‘Everything else follows success’
Southern Africa’s first black South African Debating Champion, Gwinyai Aubrey Dube, has been successfully elected onto the SRC.
And as a new member, Dube wants “Witsies to realise that we are all a community”.
“Students need to understand their fellow Witsies, not just tolerate them. We can help the larger Wits community if we come together and deal with the issues facing students, staff, cleaners and workers on campus.”
He said he wanted to encourage students to understand the responsibility and weight “we have on our shoulders. We have a huge role to play in the world”.
Dube, Politics and International Relations Honours, believes he can “encourage students to understand transformation at Wits instead of just tolerating it” through his position on the SRC.
Speaking to Wits Vuvuzela about his debating win earlier this year, he said he was “initially focused on winning for Wits, but not winning as a black man”.
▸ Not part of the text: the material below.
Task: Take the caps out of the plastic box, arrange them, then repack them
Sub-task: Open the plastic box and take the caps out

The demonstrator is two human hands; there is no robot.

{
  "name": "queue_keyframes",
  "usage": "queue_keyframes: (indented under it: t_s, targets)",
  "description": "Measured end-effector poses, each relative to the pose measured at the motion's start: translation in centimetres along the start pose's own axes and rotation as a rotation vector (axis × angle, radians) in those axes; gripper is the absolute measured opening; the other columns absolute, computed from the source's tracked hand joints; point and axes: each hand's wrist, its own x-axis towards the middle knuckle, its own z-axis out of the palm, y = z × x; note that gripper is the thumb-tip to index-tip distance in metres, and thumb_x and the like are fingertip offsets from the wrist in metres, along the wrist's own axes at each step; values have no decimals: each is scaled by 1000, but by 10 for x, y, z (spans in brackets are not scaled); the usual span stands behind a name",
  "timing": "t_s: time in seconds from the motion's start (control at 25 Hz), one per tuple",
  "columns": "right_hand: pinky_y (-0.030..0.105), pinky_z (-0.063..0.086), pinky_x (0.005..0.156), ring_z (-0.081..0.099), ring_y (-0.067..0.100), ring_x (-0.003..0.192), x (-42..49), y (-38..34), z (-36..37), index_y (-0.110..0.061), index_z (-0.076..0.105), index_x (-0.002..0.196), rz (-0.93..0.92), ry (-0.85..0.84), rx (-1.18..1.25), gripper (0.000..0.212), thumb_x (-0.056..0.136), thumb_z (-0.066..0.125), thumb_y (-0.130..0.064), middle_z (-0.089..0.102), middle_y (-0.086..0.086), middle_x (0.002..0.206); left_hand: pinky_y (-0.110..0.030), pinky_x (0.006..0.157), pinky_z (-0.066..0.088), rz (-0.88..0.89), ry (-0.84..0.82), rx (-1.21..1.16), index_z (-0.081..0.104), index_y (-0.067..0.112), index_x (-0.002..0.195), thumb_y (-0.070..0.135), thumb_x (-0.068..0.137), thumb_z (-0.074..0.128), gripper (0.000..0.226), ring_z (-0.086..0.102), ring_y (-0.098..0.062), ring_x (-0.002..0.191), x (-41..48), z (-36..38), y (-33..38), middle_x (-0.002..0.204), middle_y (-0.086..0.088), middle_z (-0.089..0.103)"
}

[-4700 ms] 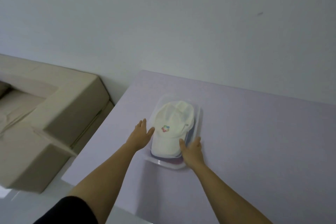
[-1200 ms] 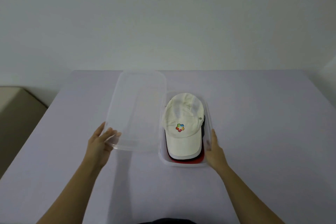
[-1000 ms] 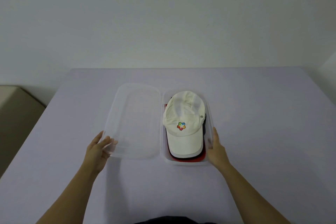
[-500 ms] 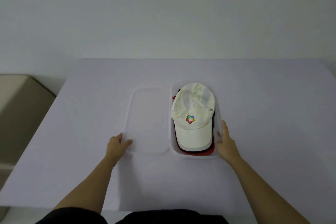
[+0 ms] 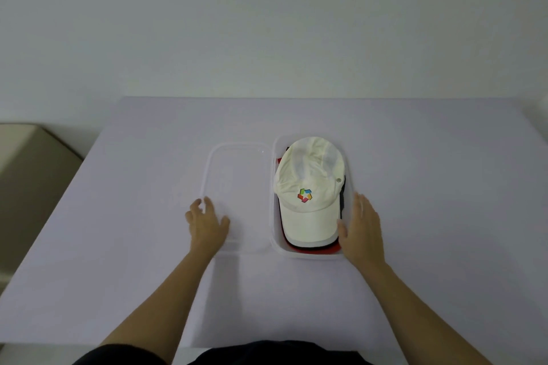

“I didn’t realise how important this win was for me was until one of my teammates pointed out that I was the first black male to win such a tournament in South Africa.”
Dube is also the first black Zimbabwean to win such a tournament and this made him a bit of a celebrity in the country.
He decided to run in this year’s SRC election because he wanted to create an “effective SRC”.
Dube made it into the finals of the South African Debating Championship in Botswana, with his speaking partner, Saul Musker (who was part of the international winning team in Thailand). Dube ultimately won the tournament for Wits.
His debating career began in grade seven when his teacher asked him to debate a number of issues.
“From there, I just knew it was something I wanted to pursue. I got into debating in high school but we didn’t take it seriously.”
When he got to university, the Wits Debating Union (WDU) was one of the first things he looked into. He immediately joined up and started working his way into competitions.
Dube has overcome many challenges to become a success at Wits. He experienced his parents’ “messy divorce” when he was five, which forced his family to move around a lot.
“Eventually we settled on a family farm just outside of Harare where I lived with my mom’s sister and 12 of my cousins.”
The farm was 30km from his school in Harare and Dube would wake up at 4am to get to school on time.
When Dube was 17 his mother got sick. She realised Dube was going to need his father, even though Dube and his father “had a rocky relationship” at the time. She encouraged them to re-connect.
Just before he left Zimbabwe to come to Wits, Dube’s mother passed away.
“It made me re-evaluate things. I decided to take a gap year. Her death shaped me because, before she died, she continuously encouraged me to have faith in my abilities. We were best friends.”
Dube said both the divorce and his mother’s death forced him to “grow into his own character”. It taught him how to treat women, and he hoped his relationships would never resemble his parent’s marriage.
“Everything else follows success”, a saying his father taught him, has stuck with him throughout his time at university. “My dad’s words inspire [me] every day, together with the faith my mom always had which lives within me.”
He has a message for fellow Witsies: “Success is only limited by how far you can dream.”